Une partie de cette définition est la vision de la femme par l’homme. Dans l’histoire, Connie est perçue par Arnold Friend comme une adolescente sexuellement effrontée qui demande son sort en vertu de son comportement public. C’est cette perception qui l’incite à la choisir comme victime au drive-in la nuit précédente. Dans les années 1960, lorsque l’histoire a été publiée, ces perceptions ont été remises en question par le mouvement des femmes.
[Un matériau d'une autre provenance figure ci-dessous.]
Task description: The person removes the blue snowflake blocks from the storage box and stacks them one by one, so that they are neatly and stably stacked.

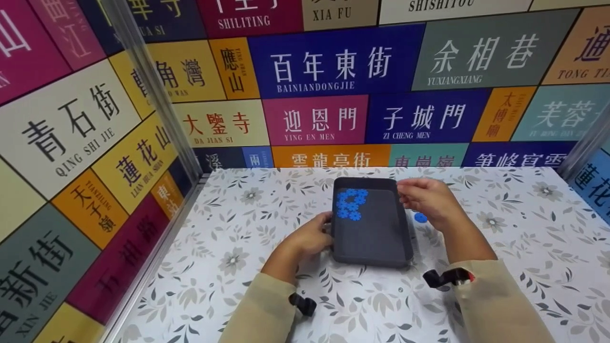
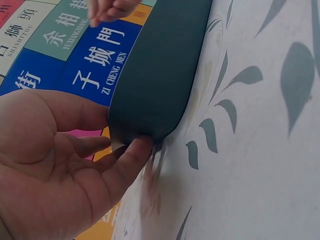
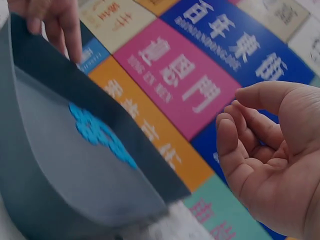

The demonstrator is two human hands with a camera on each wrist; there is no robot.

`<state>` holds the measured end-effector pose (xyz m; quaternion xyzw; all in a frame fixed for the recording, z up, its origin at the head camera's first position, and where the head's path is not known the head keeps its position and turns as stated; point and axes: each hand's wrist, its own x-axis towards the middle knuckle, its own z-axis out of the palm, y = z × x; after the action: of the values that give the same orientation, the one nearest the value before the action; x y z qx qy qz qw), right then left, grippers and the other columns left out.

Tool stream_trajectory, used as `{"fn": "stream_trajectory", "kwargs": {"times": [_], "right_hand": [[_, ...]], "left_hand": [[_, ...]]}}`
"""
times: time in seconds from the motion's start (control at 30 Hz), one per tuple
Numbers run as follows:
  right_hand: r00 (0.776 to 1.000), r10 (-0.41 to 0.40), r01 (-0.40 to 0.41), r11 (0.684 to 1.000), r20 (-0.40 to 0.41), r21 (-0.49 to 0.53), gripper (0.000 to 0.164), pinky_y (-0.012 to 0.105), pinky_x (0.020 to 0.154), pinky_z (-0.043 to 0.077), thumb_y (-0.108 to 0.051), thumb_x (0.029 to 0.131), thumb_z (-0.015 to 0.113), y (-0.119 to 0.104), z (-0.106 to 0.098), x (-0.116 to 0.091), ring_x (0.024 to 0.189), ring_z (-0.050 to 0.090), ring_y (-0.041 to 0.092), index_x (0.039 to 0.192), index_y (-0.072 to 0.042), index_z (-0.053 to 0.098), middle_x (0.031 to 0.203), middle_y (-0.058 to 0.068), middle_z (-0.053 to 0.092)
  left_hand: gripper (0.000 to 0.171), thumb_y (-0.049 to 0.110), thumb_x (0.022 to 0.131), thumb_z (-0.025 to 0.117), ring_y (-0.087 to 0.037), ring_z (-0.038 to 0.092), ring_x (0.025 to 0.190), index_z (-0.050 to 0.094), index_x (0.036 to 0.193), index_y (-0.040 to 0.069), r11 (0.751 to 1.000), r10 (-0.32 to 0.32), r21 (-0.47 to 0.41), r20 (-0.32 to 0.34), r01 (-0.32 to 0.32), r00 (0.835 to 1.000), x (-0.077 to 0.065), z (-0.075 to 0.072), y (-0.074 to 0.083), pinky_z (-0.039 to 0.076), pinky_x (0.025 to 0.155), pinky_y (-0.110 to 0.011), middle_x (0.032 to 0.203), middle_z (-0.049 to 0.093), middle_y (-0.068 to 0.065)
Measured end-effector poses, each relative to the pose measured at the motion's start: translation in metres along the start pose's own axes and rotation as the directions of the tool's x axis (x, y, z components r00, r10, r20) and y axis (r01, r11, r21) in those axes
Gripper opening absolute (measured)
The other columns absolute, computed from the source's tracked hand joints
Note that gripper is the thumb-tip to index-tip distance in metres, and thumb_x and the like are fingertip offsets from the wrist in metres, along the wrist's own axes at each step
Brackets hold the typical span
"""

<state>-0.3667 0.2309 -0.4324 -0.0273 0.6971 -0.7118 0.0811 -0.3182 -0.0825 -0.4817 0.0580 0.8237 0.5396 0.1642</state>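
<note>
A dark grey rectangular tray [image 1: 374, 243] is tilted on the table, its far end raised. My left hand [image 1: 312, 234] grips its left wall; in the left wrist view, the thumb lies on the rim and the fingertips press the outside of the tray [image 2: 160, 65]. Several flat blue flower-shaped pieces [image 1: 350, 207] lie inside, gathered at the far left; they also show in the right wrist view as a blue cluster [image 3: 95, 130]. My right hand [image 1: 429, 200] hovers beside the tray's far right corner, fingers loosely curled, with nothing visible between them. A single blue piece [image 1: 421, 217] lies beneath it.
The table [image 1: 228, 295] has a white cover printed with grey leaves and flowers. Behind it stands a wall of coloured sign panels [image 1: 333, 62], with another panelled wall [image 1: 71, 143] on the left. A metal post [image 1: 162, 90] rises at the left back corner.
</note>
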Motion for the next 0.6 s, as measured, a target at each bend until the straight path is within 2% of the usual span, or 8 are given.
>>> {"fn": "stream_trajectory", "kwargs": {"times": [0.13, 0.27, 0.43, 0.6], "right_hand": [[0.999, -0.033, 0.033, 0.998, 0.014, -0.051, 0.014, 0.024, 0.078, 0.064, -0.024, 0.098, 0.079, -0.002, 0.015, -0.002, 0.082, 0.070, 0.013, 0.108, -0.013, 0.079, 0.092, -0.005, 0.075], [0.999, -0.037, 0.038, 0.991, 0.011, -0.129, 0.017, 0.024, 0.077, 0.063, -0.024, 0.101, 0.075, 0.003, 0.024, 0.005, 0.083, 0.071, 0.012, 0.112, -0.011, 0.078, 0.092, -0.007, 0.076], [1.000, -0.014, 0.011, 0.989, -0.015, -0.148, 0.013, 0.024, 0.075, 0.063, -0.021, 0.101, 0.074, 0.008, 0.032, 0.023, 0.080, 0.072, 0.010, 0.111, -0.014, 0.079, 0.089, -0.007, 0.077], [0.998, 0.017, -0.026, 0.984, -0.053, -0.176, 0.020, 0.023, 0.076, 0.063, -0.026, 0.101, 0.075, 0.007, 0.036, 0.045, 0.081, 0.072, 0.011, 0.114, -0.011, 0.076, 0.086, -0.008, 0.074]], "left_hand": [[0.081, -0.001, 0.092, 0.062, -0.033, 0.044, 0.155, 0.036, 0.167, 0.012, 1.000, -0.009, -0.017, 0.004, 0.009, 1.000, 0.000, 0.000, -0.001, 0.042, 0.125, -0.049, 0.169, 0.045, -0.011], [0.079, 0.003, 0.095, 0.063, -0.032, 0.042, 0.157, 0.035, 0.168, 0.012, 1.000, -0.018, 0.012, 0.005, 0.018, 1.000, -0.001, -0.001, -0.001, 0.038, 0.128, -0.050, 0.170, 0.045, -0.009], [0.078, 0.008, 0.096, 0.064, -0.031, 0.041, 0.158, 0.035, 0.168, 0.014, 0.997, -0.021, 0.072, -0.002, 0.021, 1.000, -0.002, -0.004, 0.000, 0.031, 0.132, -0.050, 0.170, 0.045, -0.007], [0.079, 0.005, 0.095, 0.062, -0.033, 0.041, 0.158, 0.034, 0.168, 0.013, 0.998, -0.009, 0.064, 0.012, 0.009, 1.000, -0.001, -0.003, 0.001, 0.032, 0.131, -0.051, 0.171, 0.043, -0.009]]}}
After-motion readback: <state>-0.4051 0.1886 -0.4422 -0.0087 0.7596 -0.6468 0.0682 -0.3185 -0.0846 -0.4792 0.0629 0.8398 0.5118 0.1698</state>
Les femmes ont commencé à défendre leur droit de se comporter en tant qu’entités sexuelles sans être qualifiées de « loose » ou de « clocharde » ou être considérées comme des objets sexuels.

Reviews

« Where Are You Going, Where Have You Been ? » a été publié pour la première fois dans le magazine littéraire Epoch en 1966. Depuis, elle a été réimprimée dans des manuels scolaires et des anthologies de nouvelles. Elle a été sélectionnée pour The Best American Short Stones en 1967, et Prize Stories : The O. Henry Awards 1968. Les critiques l’ont décrite comme une nouvelle « qui doit être classée parmi les chefs-d’œuvre du genre » (Waller dans Gunton, p. 351). Nombreux sont ceux qui considèrent que l’histoire n’est pas seulement un récit de séduction, mais aussi un reflet de l’époque vécue par des adolescents comme Connie, 15 ans :  » Oates saisit si bien la vacuité, le bon marché et le narcissisme de la vie de Connie et de ses amis qui n’ont rien de mieux à faire que de se promener sur la place d’un centre commercial à la recherche de sensations fortes  » (Creighton dans Gunton, p. 249). D’autres critiques de l’histoire ont noté sa représentation habile non seulement de l’action mais aussi des attitudes envers les femmes. En 1986 est sorti un film intitulé Smooth Talk, basé sur la nouvelle d’Oates ; le scénario a été écrit par l’auteur elle-même. L’intrigue a été considérée comme aussi pertinente pour la société américaine en 1986 qu’elle l’avait été en 1966.

Pour en savoir plus

Aquila, Richard. Ce vieux temps du rock and roll. New York : Schirmer, 1989.

Bernard, Harold W. Adolescent Development in American Culture. New York : World Book, 1957.

Brownmiller, Susan. Contre notre volonté : Hommes, femmes et viols. New York : Simon &r Schuster, 1975.

Gunton, Sharon R., ed. Critique littéraire contemporaine. Vol. 19. Detroit : Gale Research, 1981.

Moser, Donald. « Le joueur de flûte de Tucson : He Cruised in a Golden Car, Looking for the Action ». Life (4 mars 1966) : 19-24, 80C-90.

Oates, Joyce Carol. « Où vas-tu, où as-tu été ? » Dans Where Are You Going, Where Have You Been ? Édité par Elaine Showalter. New Brunswick, N.J. : Rutgers University Press, 1994.

Showalter, Elaine. Introduction à Where Are You Going, Where Have You Been ? New Brunswick, N. J. : Rutgers University Press, 1994.

Witzel, Michael Karl. The American Drive-in. Osceola, Wis : Motorbooks International, 1994.